Post a follow-up comment summarizing offline discussion.
Keep in mind: it’s extremely easy to write code that a computer understands. Martin Fowler put it
best in Refactoring: Improving the Design of Existing Code:
“Any fool can write code that a computer can understand. Good programmers write code that
humans can understand.”
Having Your Code Reviewed
- Be grateful for the reviewer’s suggestions. (“Good call. I’ll make that change.”)
- Don’t take it personally. The review is of the code, not you.
- Explain why the code exists. (“It’s like that because of these reasons. Would it be more clear
if I rename this class/file/method/variable?”)
- Extract some changes and refactorings into future tickets/stories.
- Push commits based on earlier rounds of feedback as isolated commits to the branch. Do not squash
until the branch is ready to merge. Reviewers should be able to read individual updates based on
their earlier feedback.
- Seek to understand the reviewer’s perspective.
- Try to respond to every comment.
- Wait to merge the branch until Continuous Integration (TDDium, TravisCI, etc.) tells you the
test suite is green in the branch.
- Merge once you feel confident in the code and its impact on the project.
Reviewing Code Effectively
Understand why the code is necessary (bug, user experience, refactoring). Then:
- Communicate which ideas you feel strongly about and those you don’t.
- Identify ways to simplify the code while still solving the problem.
- If discussions turn too philosophical or academic, move the discussion offline.
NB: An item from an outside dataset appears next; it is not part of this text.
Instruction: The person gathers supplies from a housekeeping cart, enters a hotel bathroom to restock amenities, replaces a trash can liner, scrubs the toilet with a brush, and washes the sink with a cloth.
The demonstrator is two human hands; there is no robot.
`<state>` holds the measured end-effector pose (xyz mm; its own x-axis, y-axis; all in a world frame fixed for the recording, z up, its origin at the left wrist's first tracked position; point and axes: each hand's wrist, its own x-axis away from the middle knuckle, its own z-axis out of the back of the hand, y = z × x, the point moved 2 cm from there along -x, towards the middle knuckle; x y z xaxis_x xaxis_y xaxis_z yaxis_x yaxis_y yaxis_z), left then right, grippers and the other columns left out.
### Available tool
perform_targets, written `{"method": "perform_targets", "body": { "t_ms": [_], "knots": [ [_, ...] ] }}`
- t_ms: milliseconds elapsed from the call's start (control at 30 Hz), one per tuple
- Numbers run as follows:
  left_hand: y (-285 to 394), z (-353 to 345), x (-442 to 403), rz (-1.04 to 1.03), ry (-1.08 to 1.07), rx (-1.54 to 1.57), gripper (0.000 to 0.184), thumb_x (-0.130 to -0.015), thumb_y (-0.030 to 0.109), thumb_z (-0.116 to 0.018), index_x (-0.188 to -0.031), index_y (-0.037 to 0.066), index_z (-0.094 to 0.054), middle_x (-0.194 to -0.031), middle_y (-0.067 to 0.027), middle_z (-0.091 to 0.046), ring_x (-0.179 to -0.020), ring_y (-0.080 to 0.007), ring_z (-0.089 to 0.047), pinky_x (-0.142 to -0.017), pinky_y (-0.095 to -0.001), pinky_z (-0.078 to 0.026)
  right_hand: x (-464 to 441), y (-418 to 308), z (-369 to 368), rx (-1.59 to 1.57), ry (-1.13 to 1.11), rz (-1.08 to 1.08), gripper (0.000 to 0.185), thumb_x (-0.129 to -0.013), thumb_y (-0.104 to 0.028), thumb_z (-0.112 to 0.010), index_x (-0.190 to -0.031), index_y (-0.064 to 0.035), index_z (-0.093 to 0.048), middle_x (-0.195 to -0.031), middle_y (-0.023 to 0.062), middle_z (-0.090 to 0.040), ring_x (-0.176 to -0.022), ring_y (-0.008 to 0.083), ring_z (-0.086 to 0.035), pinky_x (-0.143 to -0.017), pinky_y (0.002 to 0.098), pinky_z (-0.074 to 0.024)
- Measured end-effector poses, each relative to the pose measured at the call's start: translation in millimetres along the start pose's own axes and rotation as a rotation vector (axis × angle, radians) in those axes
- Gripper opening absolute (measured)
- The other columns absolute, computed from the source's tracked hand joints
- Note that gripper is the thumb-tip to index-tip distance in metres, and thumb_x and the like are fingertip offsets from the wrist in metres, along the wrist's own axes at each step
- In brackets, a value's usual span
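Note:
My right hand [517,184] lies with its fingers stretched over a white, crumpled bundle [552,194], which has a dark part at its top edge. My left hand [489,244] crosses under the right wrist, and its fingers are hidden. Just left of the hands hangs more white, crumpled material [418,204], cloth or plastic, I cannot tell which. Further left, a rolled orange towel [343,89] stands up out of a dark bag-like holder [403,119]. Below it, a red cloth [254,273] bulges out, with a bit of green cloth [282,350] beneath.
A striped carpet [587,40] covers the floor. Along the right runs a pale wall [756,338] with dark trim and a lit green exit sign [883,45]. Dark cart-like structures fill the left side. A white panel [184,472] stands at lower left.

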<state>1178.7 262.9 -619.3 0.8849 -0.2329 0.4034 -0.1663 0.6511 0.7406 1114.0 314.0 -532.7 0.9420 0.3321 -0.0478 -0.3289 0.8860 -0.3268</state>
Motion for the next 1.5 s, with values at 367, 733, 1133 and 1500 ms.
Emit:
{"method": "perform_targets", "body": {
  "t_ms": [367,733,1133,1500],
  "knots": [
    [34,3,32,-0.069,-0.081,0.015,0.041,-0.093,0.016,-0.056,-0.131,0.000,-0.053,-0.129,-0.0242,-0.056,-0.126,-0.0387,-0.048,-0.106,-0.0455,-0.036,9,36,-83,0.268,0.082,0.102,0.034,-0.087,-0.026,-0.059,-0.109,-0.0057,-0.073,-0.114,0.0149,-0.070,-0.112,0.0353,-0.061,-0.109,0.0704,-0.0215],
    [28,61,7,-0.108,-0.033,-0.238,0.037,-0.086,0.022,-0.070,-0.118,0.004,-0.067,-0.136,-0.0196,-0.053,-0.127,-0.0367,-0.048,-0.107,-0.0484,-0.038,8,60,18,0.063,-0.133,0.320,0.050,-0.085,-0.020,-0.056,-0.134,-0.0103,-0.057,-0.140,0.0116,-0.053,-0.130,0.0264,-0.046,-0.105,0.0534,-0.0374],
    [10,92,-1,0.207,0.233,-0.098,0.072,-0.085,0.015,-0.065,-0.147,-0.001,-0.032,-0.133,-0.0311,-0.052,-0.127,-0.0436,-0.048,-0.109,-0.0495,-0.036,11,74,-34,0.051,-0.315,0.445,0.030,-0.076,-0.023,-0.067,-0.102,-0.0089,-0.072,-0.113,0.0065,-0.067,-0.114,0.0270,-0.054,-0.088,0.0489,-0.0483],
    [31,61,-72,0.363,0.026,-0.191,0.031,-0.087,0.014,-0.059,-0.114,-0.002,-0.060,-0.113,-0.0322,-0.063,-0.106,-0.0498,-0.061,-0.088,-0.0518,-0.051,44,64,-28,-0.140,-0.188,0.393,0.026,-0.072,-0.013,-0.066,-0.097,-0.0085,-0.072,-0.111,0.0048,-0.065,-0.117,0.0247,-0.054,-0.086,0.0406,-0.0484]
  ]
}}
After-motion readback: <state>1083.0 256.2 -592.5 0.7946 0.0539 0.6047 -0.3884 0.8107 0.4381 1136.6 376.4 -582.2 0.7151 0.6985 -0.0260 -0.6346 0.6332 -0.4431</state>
- Offer alternative implementations, but assume the author already considered them.
(“What do you think about using a custom validator here?”)
- Seek to understand the author’s perspective.
- Sign off on the pull request with a gif, your favourite emoji, or a “Ready to merge” comment.
What If We Can’t Agree
Every now and then, two people will come to a standstill. At this point it’s important to take a
step back and realize that the real goal is not to be right, but to find the best solution.
If the argument is over something arbitrary, ask another Boltmadian to decide.
Otherwise, the almost universal solution is to go chat in person. Ask “Did I offend you?” Talk.
This often leads to both parties realizing that there has been a miscommunication. Remember,
text-based discussions lose much of the subtleties of communication, which is why going to chat in
person can be so effective. You will often find out that while you thought the reviewer was
being harsh, it was actually a miscommunication. These things happen.
In order to avoid situations like this, always remember that we review the code, not the other
person. Criticism should be taken professionally and not personally.